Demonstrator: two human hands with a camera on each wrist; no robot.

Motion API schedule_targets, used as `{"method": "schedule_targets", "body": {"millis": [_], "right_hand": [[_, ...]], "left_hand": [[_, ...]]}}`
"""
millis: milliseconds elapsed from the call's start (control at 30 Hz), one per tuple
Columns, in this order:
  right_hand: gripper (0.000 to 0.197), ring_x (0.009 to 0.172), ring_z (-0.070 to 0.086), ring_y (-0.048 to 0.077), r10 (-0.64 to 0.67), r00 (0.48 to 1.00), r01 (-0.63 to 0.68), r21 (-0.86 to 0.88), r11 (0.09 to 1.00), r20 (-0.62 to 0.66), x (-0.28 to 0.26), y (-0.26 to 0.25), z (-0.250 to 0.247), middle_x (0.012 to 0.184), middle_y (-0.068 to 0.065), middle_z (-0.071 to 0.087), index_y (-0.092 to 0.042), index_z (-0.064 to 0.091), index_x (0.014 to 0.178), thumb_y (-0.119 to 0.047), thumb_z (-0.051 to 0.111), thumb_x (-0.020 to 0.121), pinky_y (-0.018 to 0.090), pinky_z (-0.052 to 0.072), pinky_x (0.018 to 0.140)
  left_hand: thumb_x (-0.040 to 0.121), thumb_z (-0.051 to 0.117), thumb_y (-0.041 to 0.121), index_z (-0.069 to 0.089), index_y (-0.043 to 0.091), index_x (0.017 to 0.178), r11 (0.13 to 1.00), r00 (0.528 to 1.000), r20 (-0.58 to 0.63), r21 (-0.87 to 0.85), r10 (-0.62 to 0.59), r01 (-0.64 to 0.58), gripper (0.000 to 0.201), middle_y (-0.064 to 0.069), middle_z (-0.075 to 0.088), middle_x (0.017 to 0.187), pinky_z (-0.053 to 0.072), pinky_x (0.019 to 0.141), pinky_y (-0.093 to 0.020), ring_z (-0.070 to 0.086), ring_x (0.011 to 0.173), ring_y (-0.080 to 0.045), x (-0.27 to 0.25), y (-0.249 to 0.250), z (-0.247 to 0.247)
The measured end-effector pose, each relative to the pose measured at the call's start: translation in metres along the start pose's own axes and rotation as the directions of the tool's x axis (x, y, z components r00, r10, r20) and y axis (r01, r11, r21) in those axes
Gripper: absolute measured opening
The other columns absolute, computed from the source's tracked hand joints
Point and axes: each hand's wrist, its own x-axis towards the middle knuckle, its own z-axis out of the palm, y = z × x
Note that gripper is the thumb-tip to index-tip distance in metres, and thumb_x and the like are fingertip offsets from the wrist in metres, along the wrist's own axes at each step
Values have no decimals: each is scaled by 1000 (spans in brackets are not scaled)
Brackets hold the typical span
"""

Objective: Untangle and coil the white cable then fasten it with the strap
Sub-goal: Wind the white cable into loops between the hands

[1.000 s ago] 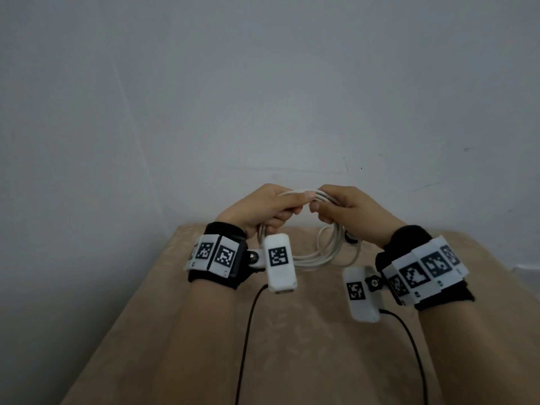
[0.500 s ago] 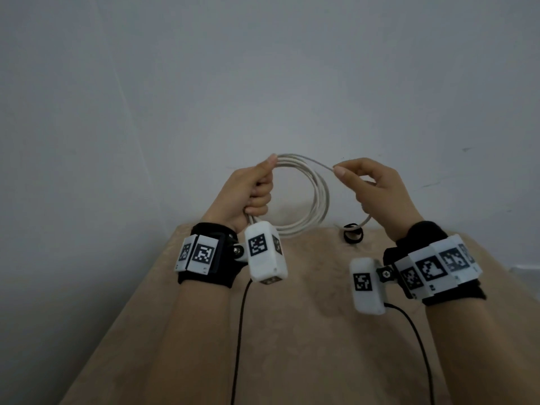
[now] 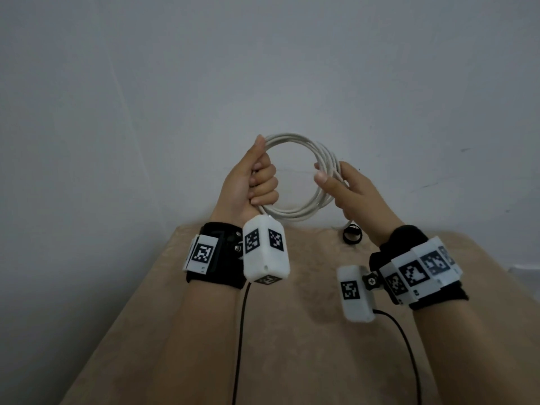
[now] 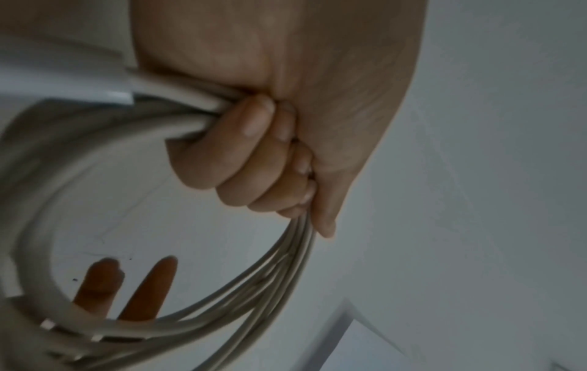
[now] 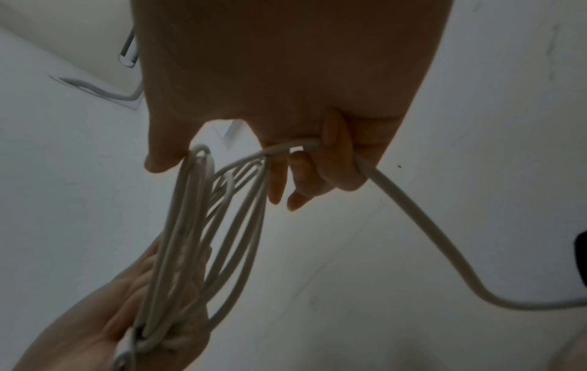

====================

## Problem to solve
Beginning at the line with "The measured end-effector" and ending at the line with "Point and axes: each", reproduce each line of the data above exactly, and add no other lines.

## Solution to this exercise
The measured end-effector pose, each relative to the pose measured at the call's start: translation in metres along the start pose's own axes and rotation as the directions of the tool's x axis (x, y, z components r00, r10, r20) and y axis (r01, r11, r21) in those axes
Gripper: absolute measured opening
The other columns absolute, computed from the source's tracked hand joints
Point and axes: each hand's wrist, its own x-axis towards the middle knuckle, its own z-axis out of the palm, y = z × x

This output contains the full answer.